§ What is being asked: Every line holding the word "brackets" should be copied from the material.

§ Given material:

####################

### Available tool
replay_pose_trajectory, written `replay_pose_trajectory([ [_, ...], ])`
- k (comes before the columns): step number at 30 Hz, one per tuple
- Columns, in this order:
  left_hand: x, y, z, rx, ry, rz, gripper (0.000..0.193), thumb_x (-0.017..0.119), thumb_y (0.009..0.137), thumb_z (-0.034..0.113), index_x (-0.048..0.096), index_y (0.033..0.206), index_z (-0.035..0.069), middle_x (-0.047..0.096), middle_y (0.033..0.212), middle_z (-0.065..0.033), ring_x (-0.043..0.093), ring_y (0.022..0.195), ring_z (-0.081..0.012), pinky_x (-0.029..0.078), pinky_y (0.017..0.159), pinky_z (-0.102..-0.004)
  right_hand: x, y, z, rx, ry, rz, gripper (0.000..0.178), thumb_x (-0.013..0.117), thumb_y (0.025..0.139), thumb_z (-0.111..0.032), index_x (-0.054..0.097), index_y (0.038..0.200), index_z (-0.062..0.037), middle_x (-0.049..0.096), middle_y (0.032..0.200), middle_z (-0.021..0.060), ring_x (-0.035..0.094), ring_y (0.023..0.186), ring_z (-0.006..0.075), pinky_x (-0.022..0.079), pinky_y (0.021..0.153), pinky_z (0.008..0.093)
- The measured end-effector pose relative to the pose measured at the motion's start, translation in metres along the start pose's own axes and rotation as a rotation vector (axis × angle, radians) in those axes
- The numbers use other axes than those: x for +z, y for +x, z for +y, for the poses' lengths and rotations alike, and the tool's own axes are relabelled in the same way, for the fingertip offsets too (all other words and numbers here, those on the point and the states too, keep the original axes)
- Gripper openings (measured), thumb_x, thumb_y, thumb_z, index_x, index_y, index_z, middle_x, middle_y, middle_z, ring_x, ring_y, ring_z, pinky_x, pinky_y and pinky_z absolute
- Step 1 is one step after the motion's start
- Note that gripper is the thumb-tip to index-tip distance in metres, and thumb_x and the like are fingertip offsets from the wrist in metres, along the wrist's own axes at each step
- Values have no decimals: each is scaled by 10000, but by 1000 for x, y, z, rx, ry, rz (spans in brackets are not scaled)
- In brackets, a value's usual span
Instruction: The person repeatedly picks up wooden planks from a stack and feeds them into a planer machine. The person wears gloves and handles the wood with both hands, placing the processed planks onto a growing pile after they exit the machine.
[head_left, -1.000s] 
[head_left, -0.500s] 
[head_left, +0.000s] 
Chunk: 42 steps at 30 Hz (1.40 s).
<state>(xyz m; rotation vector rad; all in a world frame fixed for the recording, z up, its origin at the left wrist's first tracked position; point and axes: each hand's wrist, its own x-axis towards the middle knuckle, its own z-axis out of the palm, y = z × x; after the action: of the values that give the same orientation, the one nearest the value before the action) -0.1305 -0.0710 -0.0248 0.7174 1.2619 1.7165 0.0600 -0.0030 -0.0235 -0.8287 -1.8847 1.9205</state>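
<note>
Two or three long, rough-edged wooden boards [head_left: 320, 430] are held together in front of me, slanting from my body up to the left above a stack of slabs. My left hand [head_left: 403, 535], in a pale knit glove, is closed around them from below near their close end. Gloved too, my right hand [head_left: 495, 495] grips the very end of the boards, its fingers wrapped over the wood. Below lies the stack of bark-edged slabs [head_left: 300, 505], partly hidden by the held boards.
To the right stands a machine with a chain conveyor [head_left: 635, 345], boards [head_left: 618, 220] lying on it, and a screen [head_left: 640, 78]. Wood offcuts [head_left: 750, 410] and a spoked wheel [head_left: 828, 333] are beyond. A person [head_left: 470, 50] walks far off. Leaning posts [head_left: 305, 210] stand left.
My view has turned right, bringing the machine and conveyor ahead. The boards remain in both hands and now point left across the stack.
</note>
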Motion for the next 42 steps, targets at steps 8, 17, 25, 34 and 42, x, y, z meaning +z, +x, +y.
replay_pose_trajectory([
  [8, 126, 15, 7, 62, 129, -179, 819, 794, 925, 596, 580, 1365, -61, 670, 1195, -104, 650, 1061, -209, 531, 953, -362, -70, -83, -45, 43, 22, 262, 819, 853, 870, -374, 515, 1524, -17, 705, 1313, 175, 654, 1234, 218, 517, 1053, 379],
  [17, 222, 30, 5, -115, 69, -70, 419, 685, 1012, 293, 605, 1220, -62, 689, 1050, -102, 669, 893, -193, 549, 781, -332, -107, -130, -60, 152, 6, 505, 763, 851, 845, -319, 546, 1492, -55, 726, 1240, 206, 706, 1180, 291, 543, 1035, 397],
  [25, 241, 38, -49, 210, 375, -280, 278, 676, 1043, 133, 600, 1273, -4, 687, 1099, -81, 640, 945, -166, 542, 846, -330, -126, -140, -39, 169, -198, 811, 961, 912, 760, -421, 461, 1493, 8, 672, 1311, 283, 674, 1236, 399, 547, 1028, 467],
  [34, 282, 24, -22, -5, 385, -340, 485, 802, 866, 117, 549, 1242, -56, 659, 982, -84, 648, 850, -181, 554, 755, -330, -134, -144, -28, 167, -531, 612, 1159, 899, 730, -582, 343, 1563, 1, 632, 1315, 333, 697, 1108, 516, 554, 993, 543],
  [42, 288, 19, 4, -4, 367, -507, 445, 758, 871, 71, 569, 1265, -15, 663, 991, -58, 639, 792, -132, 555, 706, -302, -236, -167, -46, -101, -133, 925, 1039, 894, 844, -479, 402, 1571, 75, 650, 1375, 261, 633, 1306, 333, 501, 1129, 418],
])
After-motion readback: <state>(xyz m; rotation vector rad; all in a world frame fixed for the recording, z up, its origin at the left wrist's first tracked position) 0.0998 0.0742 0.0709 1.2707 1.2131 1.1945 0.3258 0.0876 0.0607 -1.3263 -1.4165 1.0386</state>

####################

§ Expected answer:
- Values have no decimals: each is scaled by 10000, but by 1000 for x, y, z, rx, ry, rz (spans in brackets are not scaled)
- In brackets, a value's usual span

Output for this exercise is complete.